Endometriosis is when tissue similar to womb-tissue grows outside the uterus and it usually settles on or around the reproductive organs in the pelvis or abdomen such as the fallopian tubes or ovaries. It can lead to excess fibrous tissue forming between the reproductive organs which can cause them to stick together.

The tissue can also sometimes be found in the pelvis, intestines and bladder. This endometrial tissue does not shed blood but the build-up of abnormal tissue outside the uterus can lead to painful inflammation, scarring and cysts. This means the pain may not just happen during menstruation but may flare up at other times of the month.

Symptoms include painful menstruation, heavy and irregular periods, spotting or bleeding between periods as well as bloating, constipation, pain in the lower abdomen, nausea, chronic fatigue, lethargy, painful intercourse and sometimes reduced fertility.

If you are unsure whether you have endometriosis, you should get in touch with your doctor. Sadly there is no cure, but there are medical and surgical options.

Why do women get Endometriosis?

We don’t know precisely how or why it occurs, but some research suggests that endometriosis is an oestrogen-dependent gynaecological condition. Other research also suggests that it could be due to a misdirected immune system. There are multiple theories regarding what drives endometriosis and most people agree that it can be influenced by a combination of your genes, immune system, inflammation, nervous system, hormones and the environment.

What we do know is that women who suffer from endometriosis may also have higher levels of inflammation and oxidative stress. They may also experience digestive problems or an autoimmune skew to their immune system, have a high toxic load or poor oestrogen metabolism. Collectively or individually, these conditions can be underlying drivers or exacerbators of the disease. To be able to unpick your endometriosis, it’s important to understand what could be contributing to your symptoms, and what targeted interventions you can implement to start reducing or supporting biochemical pathways.

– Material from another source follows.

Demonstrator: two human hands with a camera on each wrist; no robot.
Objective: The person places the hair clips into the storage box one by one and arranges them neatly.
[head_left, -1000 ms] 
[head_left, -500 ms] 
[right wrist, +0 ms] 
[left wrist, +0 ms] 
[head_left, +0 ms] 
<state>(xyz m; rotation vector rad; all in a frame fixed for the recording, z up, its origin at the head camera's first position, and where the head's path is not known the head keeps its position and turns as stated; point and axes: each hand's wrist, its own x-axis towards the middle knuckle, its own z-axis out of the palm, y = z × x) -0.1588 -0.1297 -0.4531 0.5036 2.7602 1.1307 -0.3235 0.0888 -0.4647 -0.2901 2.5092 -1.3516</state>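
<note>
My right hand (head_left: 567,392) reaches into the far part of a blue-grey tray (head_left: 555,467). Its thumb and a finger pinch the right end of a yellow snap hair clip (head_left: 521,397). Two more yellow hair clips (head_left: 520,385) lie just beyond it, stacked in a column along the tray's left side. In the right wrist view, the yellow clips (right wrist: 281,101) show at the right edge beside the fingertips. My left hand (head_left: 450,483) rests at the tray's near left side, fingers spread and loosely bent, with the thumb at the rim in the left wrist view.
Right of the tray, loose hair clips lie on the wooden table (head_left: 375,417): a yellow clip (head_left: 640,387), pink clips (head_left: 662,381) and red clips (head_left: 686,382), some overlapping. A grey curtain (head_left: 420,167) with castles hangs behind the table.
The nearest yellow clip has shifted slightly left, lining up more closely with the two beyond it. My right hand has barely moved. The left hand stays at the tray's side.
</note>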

Here is more information about each driver which might be part of the picture, and this may help you work out the most important area to support first.

Psychological stress
One of the first things to consider is the amount of emotional stress a women experiences when she suffers with endometriosis and this in turn can compound things further. Living in a state of trauma due to the painful or heavy periods, feeling exhausted and the potential worry about infertility or need for surgery should not be underestimated. Your body can be in a state of “fight or flight” when symptoms are flaring, and over time this takes its toll. Very often women find themselves in a vicious loop as endometriosis causes stress, but stress also exacerbates the condition. So, breaking the stress cycle is really important.

Oxidative stress
Oxidative stress is essentially cell damage, and is associated with many chronic health conditions as well as infection, inflammation and psychological stress. Research shows that endometriosis sufferers have higher levels of oxidative stress due to difficulty producing a naturally occurring master antioxidant called glutathione which is also partly diet and lifestyle dependent.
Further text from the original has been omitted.